The statute language you provided starts broadly:

  • In any civil action, a party may make an offer of judgment…”

That breadth affects eligibility assumptions the analyzer may make. In practice:

  • If your scenario is a civil action in Illinois, the default authorization baseline is generally available under 735 ILCS 5/2-1110.
  • If your scenario involves an edge case (a proceeding that might not be treated as a “civil action” in this context), you should confirm eligibility before relying on the tool’s output.

3) Cost/fee consequences logic: verify the “better-than-offer” comparison

Timing is only half of the analysis. The statute ties consequences to whether the party who made the offer achieves a result more favorable than the offer.

To use the analyzer confidently, verify:

  • The judgment amount (the final figure you want the tool to compare to the offer)
  • Whether the amount components you input represent what’s actually being compared in your situation (e.g., what the judgment includes vs. what the offer purports to cover)

In other words: the analyzer’s output is only as reliable as the “judgment vs. offer” inputs you provide.

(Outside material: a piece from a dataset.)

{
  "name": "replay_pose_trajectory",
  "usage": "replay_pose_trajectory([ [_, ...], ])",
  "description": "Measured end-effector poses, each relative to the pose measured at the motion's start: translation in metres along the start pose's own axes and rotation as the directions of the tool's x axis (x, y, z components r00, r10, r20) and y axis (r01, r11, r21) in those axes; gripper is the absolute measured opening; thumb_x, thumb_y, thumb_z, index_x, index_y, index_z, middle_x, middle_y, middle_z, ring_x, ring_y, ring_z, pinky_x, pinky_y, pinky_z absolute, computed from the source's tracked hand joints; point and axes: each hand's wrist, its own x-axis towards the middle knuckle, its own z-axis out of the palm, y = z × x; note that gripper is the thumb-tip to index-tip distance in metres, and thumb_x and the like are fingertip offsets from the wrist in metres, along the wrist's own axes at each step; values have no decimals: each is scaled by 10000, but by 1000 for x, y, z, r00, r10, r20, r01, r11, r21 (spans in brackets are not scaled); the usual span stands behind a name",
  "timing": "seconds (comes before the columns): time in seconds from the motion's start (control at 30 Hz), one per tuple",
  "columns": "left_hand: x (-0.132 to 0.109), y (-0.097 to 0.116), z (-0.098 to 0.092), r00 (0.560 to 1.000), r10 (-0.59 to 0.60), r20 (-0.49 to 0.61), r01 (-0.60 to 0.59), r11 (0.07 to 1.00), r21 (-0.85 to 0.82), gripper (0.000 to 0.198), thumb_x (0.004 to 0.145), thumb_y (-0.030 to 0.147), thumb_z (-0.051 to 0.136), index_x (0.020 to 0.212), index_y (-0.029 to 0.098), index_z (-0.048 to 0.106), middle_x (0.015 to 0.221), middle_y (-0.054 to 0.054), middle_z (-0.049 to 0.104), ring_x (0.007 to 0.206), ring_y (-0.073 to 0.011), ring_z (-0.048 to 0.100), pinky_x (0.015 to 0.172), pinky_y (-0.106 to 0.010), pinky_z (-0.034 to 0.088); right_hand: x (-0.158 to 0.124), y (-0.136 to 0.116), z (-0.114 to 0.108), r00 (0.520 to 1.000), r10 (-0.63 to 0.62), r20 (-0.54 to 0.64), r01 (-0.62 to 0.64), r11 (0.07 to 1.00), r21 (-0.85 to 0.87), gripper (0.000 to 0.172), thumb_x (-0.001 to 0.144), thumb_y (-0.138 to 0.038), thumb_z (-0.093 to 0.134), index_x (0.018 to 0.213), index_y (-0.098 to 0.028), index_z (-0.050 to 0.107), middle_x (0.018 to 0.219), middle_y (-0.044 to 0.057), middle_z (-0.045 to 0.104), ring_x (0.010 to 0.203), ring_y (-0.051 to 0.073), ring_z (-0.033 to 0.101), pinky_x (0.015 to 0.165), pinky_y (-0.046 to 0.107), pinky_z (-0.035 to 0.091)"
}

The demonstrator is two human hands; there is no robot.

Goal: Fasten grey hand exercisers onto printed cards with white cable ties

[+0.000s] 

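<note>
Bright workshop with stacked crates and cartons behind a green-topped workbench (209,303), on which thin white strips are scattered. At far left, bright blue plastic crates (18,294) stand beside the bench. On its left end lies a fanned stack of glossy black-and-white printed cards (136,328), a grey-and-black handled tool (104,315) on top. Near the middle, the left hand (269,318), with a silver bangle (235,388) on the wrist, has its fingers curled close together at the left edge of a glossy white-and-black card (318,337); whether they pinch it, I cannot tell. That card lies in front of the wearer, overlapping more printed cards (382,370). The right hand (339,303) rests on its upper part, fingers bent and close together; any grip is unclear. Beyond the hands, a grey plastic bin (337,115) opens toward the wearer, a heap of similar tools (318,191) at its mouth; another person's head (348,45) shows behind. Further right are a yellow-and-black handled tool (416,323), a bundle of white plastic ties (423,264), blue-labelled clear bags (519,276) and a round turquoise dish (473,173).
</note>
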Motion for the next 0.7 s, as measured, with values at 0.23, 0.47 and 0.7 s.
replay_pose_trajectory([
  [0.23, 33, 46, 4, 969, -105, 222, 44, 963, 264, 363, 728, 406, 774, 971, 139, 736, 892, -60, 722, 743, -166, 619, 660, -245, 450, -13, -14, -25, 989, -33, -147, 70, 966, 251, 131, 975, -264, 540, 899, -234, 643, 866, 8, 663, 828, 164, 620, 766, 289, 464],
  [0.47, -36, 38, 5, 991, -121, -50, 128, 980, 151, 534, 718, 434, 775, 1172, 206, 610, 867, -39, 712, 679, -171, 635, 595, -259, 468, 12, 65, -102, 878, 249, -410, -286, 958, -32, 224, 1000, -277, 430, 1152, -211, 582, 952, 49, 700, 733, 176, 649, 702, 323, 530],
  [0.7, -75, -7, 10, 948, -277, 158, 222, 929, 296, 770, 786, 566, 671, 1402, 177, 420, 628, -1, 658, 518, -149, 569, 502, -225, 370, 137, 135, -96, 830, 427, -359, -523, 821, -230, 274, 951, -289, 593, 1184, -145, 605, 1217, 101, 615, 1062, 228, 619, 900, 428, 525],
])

4) Analyzer workflow: inputs that can change the jurisdiction result

When running DocketMath for Illinois, the following inputs are the most likely to change the jurisdiction-aware output:

Input to confirmWhy it matters in Illinois
Offer service dateDetermines whether the offer meets the > 30-day before trial rule in 735 ILCS 5/2-1110
Trial dateDirectly controls the 30-day calculation window
Offer amountSets the benchmark for whether the judgment is “more favorable”
Judgment resultUsed to determine whether the offeror “beat” the offer

How DocketMath applies Illinois rules in the Offer Of Judgment Analyzer

DocketMath’s Offer Of Judgment Analyzer is built to map your facts to jurisdiction-specific rules for US-IL. For Illinois, the rule you should expect the tool to enforce from 735 ILCS 5/2-1110 (based on the provided excerpt) is the default timing window:

  • Serve the offer more than 30 days before trial

You can run the tool here: /tools/offer-of-judgment-analyzer

To see how timing changes outcomes, try two runs:

  • Run A: offer served 31+ days before trial
  • Run B: offer served 30 days or fewer before trial

If the dates flip the tool’s “timely vs. untimely” determination, that difference can cascade into how the analyzer frames potential consequences.

Warning: If your trial date changed due to continuances or scheduling resets and your tool inputs don’t reflect the updated trial date, the analyzer’s 30-day threshold calculation under 735 ILCS 5/2-1110 may not match what the court would apply.

Also, if you’re comparing Illinois to another jurisdiction, don’t assume the same timing framework will apply. The analyzer’s advantage is that it re-weights the calculations by jurisdiction—but only if you select the correct jurisdiction (US-IL) and enter accurate dates.

Sources and references

Start with the primary authority for Illinois and confirm the effective date before relying on any output. If the rule has been amended, update the inputs and rerun the calculation.